### Your task
Would you return the lines between the one holding "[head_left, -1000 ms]" and the one holding "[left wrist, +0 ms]", inclusive, and only those, exactly as they stand in the listing below?
[Data provided]
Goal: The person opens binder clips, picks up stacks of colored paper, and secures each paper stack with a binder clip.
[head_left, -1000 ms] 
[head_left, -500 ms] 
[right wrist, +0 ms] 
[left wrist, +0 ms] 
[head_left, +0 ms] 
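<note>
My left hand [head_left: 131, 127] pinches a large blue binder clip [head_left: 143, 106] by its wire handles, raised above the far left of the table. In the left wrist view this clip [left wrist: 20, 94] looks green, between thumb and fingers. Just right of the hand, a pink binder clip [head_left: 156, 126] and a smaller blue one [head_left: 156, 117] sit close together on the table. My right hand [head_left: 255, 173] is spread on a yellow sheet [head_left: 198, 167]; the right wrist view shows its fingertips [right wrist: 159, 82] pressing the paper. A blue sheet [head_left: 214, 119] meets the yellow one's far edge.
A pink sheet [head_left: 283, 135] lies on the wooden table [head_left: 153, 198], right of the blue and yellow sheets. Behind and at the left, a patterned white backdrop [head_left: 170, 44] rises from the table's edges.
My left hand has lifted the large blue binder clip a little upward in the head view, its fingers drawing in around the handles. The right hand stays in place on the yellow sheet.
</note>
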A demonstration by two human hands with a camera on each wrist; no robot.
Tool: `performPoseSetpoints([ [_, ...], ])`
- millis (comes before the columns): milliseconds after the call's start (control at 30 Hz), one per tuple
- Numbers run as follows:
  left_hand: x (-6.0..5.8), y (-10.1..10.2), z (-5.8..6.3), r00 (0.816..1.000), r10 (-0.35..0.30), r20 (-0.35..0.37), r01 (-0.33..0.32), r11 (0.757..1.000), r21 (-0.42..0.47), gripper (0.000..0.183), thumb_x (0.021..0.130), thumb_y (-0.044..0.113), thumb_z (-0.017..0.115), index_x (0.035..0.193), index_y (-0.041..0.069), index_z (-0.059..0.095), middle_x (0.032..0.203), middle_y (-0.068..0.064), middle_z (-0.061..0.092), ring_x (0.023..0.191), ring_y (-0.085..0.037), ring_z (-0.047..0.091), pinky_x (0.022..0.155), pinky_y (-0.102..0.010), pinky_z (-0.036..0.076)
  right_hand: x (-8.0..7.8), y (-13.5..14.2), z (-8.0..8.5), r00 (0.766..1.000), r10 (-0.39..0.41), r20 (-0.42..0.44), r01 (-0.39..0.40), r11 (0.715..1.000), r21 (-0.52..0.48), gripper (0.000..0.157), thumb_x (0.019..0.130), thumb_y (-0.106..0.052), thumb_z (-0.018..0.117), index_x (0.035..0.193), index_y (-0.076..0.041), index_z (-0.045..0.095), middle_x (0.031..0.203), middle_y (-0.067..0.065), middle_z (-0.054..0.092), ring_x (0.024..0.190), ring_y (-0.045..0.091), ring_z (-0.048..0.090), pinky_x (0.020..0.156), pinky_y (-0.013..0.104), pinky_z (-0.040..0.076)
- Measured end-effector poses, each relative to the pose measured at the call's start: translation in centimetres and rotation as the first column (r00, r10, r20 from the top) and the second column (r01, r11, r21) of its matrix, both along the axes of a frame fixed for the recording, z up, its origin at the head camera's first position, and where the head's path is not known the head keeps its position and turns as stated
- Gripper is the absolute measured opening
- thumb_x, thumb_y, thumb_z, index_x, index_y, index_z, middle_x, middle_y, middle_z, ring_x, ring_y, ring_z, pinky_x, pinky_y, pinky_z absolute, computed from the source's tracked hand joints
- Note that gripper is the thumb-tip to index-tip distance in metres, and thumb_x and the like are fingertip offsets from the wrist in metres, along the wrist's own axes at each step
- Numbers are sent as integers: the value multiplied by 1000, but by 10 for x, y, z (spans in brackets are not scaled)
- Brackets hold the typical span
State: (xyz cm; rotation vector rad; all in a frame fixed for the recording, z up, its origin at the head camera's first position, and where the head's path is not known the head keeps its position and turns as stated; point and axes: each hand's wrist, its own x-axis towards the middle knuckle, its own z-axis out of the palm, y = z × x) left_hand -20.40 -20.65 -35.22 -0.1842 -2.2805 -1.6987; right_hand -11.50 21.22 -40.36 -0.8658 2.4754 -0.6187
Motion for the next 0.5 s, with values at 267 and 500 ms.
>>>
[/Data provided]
### Your response
[head_left, -1000 ms] 
[head_left, -500 ms] 
[right wrist, +0 ms] 
[left wrist, +0 ms] 

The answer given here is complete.